Rosalía transcende la pop avec Lux

Avec Lux, l’album le plus osé de la chanteuse catalane Rosalía, elle fusionne opéra, flamenco et sons électroniques dans une œuvre imposante. Entre tumultes intérieurs et invocations spirituelles, cette exploration introspective réinvente radicalement la pop d’aujourd’hui.

Il y a peu, lors d’une diffusion en direct sur TikTok, Rosalía s’est immortalisée au volant de son véhicule, fonçant à vive allure dans les artères de Madrid, les haut-parleurs déversant à fond Les Noces de Figaro de Mozart. Une séquence ordinaire en apparence, qui capture pourtant l’âme même de Lux : l’entremêlement du divin et du quotidien, du raffinement classique et du désordre effréné.

Pour être précis, Lux se distingue radicalement de tout ce qui existe dans le paysage musical contemporain. C’est une création qui porte indéniablement la marque de Rosalía. L’artiste catalane, déjà acclamée pour sa vision innovante dans des projets comme El Mal Querer et Motomami, élève ici son expression créative à des niveaux inexplorés. Cet opus distille des époques entières de musique — de Bach à Björk — pour forger une toile totale, où opéra, baroque, électronique et pop s’entrelacent avec une audace libératrice.
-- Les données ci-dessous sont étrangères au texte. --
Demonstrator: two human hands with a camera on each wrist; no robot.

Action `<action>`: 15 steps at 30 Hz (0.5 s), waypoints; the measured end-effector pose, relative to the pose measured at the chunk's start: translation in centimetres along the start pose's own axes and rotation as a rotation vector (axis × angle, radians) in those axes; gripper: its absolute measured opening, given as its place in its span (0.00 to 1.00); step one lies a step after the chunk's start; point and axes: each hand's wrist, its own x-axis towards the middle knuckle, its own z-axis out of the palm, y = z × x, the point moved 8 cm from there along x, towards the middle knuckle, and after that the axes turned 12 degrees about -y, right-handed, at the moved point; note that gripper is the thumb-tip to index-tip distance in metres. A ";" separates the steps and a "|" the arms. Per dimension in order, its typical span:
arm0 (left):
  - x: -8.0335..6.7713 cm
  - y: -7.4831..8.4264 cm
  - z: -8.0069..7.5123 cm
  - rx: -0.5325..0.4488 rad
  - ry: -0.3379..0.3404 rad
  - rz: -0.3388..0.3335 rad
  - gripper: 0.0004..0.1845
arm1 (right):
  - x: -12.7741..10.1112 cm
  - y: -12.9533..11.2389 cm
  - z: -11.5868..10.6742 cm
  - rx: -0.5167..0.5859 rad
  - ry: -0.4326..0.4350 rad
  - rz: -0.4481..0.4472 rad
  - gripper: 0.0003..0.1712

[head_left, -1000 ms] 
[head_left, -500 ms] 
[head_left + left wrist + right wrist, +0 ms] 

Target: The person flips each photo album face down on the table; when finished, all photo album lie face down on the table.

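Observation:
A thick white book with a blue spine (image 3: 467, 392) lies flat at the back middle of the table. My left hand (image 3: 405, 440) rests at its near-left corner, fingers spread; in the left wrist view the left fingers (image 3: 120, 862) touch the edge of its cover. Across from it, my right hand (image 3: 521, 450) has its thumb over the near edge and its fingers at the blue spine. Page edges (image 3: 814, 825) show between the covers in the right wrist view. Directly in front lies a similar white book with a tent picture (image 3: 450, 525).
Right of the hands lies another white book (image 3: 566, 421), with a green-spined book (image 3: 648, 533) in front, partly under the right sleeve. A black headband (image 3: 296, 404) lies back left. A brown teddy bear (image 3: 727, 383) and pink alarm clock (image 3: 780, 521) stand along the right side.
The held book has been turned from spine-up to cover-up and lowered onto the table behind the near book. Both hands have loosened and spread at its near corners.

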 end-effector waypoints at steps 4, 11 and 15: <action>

À sa parution, l’album a vite enflammé les discussions et les polémiques. Le titre inaugural, « Berghain », un vortex baroque animé par un orgue imposant, un chœur théâtral et les participations de Björk et Yves Tumor, a choqué les traditionalistes. Trop « excentrique », ont reproché les défenseurs intransigeants de la musique classique. Pourtant, Rosalía n’a jamais adhéré aux conventions rigides. Issue du conservatoire barcelonais (ESMUC), elle excelle dans Chopin comme dans Ella Fitzgerald, tout en rejetant les frontières établies. Elle opte pour un Mozart revisité en mode audacieux, un Bach imprégné d’une énergie rebelle : provocante, brillante et imprévisible.

Lux se déploie en quatre parties, évoquant une symphonie personnelle où Rosalía navigue entre le monde matériel et l’élévation céleste. Le premier mouvement, « Sexo, Violencia y Llantas », pose les bases : un piano chargé d’émotion, une invocation charnelle — « Quel délice de flotter entre ces deux realms / J’aimerai d’abord la terre, ensuite le ciel. »

Dans « Reliquia », bercée de cordes majestueuses, elle liste ses manques — la croyance, un éclat de joie, une amitié perdue — pour aboutir à cette réflexion : « Mon cœur n’a jamais été mien / Je l’offre à qui en a besoin / Prends-en une part, conserve-la pour l’après-moi. »

« Focu ’Ranni » exprime la rage et le désenchantement, laissant entrevoir une séparation, un lien brisé. « Je n’appartiendrai qu’à moi et à ma liberté », proclame-t-elle, comme un cri d’indépendance. Sur « La Perla », en duo avec Yahritza, elle dépeint un homme égocentrique et volage — un « saboteur affectif, destructeur de cœurs universel ».

Le point culminant demeure « Divinize ». Soutenue par un orchestre en fusion, Rosalía passe du catalan à l’anglais : « Frappe-moi, j’engloutirai mon orgueil / Je sais que je suis née pour m’élever au divin. » C’est le nexus de tout : la souffrance, l’ascension, l’esthétique pure.

L’album se clôt sur une expiration : « Je descends des astres, mais ce soir je retourne à la poussière pour y remonter. » La voix, nimbée d’un voile subtil, s’estompe en douceur. Fin du spectacle. Lux s’efface, abandonnant l’auditeur dans un vide résonnant — celui des chefs-d’œuvre intemporels.